(Task description):
Go through the records below and report each line with "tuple" in it.

Records from a collection:
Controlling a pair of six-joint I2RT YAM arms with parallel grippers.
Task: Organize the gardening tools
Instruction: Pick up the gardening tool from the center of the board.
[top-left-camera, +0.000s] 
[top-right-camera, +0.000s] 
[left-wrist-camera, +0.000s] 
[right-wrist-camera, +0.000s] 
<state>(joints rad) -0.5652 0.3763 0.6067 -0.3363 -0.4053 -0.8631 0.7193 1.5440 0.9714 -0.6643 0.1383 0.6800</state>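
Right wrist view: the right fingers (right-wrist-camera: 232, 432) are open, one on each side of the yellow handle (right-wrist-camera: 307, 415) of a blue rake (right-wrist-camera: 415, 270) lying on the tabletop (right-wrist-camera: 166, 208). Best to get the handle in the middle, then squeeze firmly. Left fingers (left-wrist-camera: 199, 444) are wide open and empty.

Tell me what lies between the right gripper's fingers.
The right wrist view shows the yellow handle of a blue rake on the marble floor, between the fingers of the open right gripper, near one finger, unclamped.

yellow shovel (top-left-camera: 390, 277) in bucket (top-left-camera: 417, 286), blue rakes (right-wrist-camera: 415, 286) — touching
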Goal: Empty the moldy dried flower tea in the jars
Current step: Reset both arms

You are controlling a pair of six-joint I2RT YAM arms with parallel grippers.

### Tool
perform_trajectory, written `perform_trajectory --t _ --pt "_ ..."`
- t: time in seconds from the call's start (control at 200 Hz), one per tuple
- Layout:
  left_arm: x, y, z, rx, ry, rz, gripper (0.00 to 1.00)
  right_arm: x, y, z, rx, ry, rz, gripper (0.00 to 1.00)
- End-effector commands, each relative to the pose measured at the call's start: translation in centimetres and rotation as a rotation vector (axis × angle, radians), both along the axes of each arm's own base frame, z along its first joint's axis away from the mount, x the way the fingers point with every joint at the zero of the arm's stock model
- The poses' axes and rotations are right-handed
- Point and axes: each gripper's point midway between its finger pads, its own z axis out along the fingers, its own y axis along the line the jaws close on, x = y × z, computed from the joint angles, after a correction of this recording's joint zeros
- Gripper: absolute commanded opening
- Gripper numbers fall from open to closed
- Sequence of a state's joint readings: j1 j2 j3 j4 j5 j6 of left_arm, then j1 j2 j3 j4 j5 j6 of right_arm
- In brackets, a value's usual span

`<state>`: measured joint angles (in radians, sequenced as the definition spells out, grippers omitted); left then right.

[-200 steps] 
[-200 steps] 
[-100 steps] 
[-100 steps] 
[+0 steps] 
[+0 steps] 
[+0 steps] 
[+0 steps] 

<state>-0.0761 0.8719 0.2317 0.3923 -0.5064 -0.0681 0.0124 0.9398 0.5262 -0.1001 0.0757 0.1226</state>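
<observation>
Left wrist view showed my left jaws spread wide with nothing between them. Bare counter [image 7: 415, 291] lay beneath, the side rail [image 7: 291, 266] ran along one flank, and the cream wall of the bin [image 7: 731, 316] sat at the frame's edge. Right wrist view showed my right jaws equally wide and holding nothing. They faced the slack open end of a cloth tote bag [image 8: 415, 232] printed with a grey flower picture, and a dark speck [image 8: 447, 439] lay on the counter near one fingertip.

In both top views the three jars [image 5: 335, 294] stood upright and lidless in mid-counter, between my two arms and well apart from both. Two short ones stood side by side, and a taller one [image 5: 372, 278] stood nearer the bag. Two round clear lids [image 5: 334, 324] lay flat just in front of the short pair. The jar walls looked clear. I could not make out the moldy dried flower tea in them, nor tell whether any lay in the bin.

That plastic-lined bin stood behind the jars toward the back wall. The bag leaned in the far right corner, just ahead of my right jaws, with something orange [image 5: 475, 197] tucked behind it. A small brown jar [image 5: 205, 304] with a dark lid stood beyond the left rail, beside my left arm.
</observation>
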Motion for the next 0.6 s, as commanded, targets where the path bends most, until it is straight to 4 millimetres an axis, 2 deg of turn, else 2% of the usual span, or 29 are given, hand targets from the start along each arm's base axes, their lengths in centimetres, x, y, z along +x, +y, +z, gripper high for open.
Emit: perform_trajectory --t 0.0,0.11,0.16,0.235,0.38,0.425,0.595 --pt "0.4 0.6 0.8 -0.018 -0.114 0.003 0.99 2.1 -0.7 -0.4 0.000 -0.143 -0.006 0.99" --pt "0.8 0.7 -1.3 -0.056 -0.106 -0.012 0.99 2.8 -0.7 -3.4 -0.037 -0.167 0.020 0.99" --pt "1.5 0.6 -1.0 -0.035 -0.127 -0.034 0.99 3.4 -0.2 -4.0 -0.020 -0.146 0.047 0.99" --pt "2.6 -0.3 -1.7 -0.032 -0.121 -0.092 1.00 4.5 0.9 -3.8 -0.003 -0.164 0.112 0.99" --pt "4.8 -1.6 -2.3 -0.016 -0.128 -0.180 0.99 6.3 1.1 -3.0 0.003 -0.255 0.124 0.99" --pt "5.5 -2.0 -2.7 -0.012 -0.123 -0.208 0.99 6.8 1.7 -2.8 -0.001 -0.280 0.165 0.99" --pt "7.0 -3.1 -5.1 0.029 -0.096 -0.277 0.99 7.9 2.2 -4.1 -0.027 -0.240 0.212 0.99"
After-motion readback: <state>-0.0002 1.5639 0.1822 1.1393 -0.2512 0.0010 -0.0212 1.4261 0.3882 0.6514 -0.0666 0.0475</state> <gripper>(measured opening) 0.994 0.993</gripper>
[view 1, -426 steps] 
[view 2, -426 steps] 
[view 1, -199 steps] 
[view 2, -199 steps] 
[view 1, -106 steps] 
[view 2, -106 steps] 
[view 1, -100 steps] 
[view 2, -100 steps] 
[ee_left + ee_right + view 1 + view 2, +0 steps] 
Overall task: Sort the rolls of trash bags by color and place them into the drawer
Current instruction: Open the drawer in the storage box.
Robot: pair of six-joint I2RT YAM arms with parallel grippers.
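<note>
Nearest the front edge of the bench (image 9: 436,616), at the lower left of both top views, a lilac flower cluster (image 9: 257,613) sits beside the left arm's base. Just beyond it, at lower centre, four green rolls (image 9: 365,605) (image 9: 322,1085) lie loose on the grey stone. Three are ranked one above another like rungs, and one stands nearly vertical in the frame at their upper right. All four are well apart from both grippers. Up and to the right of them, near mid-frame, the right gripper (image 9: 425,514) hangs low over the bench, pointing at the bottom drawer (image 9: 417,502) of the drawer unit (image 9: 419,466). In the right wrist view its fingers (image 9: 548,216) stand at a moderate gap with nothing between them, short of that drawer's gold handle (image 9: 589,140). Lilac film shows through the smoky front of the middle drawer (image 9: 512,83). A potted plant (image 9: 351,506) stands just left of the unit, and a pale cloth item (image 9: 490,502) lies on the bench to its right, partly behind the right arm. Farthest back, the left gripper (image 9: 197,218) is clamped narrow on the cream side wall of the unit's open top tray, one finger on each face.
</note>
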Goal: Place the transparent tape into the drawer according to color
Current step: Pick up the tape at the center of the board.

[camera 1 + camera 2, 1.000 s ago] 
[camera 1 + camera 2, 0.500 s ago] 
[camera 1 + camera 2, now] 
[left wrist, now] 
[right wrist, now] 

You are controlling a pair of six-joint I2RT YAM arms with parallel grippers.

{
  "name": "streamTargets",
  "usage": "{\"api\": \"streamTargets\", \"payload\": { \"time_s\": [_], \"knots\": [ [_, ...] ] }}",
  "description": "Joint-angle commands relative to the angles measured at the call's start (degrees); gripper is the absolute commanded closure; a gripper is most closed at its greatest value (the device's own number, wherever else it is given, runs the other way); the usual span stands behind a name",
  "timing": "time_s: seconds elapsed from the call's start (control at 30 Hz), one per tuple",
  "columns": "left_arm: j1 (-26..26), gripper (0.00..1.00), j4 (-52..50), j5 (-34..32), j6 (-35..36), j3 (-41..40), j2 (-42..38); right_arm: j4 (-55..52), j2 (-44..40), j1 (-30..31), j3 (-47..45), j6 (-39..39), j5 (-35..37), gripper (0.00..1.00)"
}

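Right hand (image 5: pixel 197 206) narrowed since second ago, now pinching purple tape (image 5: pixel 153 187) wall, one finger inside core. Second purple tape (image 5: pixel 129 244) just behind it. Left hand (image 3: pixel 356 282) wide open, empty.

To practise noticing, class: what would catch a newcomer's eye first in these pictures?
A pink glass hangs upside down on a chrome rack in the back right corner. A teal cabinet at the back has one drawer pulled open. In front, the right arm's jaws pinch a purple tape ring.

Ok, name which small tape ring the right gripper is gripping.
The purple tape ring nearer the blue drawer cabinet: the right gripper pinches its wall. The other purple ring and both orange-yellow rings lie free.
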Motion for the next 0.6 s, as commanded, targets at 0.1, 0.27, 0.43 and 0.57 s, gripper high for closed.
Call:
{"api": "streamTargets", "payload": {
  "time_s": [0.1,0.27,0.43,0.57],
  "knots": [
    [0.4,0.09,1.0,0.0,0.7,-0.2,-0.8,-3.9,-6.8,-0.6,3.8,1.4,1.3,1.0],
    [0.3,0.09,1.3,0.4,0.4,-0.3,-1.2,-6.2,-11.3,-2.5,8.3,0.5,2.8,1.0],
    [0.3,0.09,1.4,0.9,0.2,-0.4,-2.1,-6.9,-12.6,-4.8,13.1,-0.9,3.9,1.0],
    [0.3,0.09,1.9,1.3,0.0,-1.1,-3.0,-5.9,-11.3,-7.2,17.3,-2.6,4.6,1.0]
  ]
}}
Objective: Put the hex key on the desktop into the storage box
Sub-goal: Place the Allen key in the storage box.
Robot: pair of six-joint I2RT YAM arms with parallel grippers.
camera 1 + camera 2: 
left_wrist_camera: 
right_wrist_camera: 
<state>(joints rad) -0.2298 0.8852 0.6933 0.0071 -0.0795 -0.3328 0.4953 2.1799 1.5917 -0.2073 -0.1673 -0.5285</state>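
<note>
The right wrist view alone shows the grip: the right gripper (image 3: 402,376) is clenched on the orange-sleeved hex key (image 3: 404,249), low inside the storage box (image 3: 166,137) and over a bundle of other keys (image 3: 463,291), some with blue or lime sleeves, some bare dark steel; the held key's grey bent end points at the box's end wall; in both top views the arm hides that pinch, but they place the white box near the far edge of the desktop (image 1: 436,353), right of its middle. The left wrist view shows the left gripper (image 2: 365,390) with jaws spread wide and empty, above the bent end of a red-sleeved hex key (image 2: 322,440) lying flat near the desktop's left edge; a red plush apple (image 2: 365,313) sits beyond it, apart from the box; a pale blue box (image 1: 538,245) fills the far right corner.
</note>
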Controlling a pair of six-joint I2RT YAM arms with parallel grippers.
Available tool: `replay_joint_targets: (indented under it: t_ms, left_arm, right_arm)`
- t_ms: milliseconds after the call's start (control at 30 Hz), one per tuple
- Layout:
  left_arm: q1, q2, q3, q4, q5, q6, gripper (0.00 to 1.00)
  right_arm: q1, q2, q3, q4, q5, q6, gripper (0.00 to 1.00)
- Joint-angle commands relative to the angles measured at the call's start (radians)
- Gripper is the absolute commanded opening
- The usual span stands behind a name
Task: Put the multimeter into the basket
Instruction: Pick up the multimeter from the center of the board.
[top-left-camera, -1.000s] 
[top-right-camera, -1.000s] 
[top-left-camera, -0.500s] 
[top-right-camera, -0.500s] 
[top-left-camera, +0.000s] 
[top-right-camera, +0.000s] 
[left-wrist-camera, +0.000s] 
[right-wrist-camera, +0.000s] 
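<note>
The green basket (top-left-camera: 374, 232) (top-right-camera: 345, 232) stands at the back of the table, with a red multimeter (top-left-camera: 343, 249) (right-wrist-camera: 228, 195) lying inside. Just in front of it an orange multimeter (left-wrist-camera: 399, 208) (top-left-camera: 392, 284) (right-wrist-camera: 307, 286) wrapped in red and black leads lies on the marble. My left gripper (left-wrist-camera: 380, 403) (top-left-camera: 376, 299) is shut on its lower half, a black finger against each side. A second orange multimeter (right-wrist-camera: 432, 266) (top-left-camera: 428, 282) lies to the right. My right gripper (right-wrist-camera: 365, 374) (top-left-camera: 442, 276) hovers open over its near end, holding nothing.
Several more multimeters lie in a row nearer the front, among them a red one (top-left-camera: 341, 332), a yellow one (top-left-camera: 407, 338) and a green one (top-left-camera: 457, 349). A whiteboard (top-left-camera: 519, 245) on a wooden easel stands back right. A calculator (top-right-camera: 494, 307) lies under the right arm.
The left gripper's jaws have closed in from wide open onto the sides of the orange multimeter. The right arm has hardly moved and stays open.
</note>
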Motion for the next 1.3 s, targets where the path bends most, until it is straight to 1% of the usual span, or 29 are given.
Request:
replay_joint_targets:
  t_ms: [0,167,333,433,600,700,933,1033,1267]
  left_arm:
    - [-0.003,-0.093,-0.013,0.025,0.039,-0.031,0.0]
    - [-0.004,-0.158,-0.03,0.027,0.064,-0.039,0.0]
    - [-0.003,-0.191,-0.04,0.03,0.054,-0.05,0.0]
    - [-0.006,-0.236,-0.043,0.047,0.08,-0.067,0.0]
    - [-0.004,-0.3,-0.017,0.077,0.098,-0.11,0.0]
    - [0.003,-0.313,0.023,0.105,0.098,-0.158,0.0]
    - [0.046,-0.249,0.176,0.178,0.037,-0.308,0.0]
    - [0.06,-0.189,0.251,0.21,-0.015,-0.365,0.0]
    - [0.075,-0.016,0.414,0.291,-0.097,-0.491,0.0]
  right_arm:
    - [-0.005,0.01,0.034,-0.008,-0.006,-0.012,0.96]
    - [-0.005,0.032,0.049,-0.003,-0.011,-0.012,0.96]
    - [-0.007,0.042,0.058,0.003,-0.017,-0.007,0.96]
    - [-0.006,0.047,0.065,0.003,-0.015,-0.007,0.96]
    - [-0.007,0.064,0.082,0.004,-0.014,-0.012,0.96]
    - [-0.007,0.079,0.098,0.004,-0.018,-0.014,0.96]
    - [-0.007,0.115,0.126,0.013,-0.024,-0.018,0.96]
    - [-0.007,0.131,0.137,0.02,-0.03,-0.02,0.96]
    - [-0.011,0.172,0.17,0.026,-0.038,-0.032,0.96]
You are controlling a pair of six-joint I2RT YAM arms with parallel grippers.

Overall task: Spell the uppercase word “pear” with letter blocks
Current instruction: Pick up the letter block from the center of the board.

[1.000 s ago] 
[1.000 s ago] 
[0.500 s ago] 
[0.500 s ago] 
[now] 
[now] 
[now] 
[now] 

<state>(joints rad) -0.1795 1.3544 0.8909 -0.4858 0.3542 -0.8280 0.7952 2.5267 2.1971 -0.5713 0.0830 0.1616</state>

(Written solution):
- t: time in seconds from the call's start (control at 200 Hz), one per tuple
  "timing": "time_s: seconds elapsed from the call's start (control at 30 Hz), one per tuple",
- t_ms: milliseconds after the call's start (control at 30 Hz), one per tuple

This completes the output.